Hey guys I am going to be fishing around Mayesville, Ky this weekend.
Is it Muddy, High?
Any help would be appreciated!
Thanks


----------



## Dizzy (Oct 1, 2012)

I was down to look at the river around the Nine Mile boat ramp upstream of Cincy and it was still roiled from Hurricane Sandy. It was 2 or 3 feet over pool at the Cincy gauge. 

Here is the river gauge link for Maysville. I am not sure what the normal pool is at that gauge but it looks like it has leveled off. I have noticed that gauge doesn't seem to accurately portray what is going on with the level. If you look at the gauges for Portsmouth or Greenup you will notice they are still dropping. 

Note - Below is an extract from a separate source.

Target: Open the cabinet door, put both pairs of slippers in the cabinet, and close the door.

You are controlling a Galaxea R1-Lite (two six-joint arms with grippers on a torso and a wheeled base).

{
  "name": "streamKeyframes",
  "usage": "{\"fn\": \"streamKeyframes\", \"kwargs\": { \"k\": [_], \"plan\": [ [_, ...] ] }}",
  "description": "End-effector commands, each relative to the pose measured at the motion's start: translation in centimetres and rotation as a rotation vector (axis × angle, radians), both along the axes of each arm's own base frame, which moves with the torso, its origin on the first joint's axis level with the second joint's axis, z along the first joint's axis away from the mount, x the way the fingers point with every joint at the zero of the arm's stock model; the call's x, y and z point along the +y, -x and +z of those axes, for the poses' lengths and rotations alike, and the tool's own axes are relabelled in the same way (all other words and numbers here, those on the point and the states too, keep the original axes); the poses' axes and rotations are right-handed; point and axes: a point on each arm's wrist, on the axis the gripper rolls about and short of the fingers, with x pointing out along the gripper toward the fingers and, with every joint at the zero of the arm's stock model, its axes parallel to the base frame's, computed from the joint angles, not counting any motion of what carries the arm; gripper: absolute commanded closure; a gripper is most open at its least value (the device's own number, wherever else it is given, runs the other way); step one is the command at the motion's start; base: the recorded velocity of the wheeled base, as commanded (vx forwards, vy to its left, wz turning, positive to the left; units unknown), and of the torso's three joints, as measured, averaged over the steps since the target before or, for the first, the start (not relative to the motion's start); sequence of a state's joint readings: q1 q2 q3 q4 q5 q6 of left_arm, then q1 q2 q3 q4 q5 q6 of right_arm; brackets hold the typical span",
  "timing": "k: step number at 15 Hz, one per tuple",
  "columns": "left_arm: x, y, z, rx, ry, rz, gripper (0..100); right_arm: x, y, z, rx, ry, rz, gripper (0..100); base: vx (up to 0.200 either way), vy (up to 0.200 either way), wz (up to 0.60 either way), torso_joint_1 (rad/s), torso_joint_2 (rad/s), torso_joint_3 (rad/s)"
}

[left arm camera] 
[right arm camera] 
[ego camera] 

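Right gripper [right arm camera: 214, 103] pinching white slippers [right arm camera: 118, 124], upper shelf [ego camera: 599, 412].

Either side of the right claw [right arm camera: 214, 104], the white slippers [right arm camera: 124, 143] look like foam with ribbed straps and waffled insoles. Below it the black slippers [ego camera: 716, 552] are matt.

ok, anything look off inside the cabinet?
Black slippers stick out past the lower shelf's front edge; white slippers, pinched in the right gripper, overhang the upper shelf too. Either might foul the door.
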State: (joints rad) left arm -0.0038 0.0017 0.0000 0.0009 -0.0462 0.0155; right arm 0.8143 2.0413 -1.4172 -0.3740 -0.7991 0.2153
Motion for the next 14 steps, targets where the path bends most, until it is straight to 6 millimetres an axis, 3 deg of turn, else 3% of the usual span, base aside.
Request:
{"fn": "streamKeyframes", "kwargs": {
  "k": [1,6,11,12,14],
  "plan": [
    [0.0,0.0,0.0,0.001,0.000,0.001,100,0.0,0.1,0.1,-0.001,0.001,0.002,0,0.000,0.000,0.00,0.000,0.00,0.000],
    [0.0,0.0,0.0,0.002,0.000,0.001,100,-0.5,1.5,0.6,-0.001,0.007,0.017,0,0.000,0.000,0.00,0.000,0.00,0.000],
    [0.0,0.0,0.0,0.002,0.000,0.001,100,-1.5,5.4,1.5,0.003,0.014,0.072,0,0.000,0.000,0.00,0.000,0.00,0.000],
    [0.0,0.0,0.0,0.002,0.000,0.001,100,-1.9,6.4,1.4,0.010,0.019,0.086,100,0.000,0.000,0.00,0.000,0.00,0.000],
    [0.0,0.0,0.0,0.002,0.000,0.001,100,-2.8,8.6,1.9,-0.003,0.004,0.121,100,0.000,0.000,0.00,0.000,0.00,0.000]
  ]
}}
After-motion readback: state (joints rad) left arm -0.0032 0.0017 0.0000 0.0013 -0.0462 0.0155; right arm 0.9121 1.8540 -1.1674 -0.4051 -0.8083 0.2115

Anybody know what might be the reason for the odd gauge readings for the Ohio River at Maysville?


----------



## sherman51 (Apr 12, 2011)

i should have been able to have told you something. i just crossed the ohio at madison in. but they are building a new bridge across the river there on 421. so i was busy checking out the progress of the bridge and didnt even look at the river. and normaly i check the river out good when we cross it, to see if the water is up or muddy. so im sorry but i dropped the ball. but hopefully someone elce can help you out.
sherman


----------



## willy heft (Oct 18, 2012)

Was on river yesterday at belpre and it was normal but a little stained.The water temp was 45,hope this helps.


----------



## BMustang (Jul 27, 2004)

Cleaning up quickly in the Cincy area as of 11-10.

Water dropping back to in-pool and the color is beginning to ease up some.


----------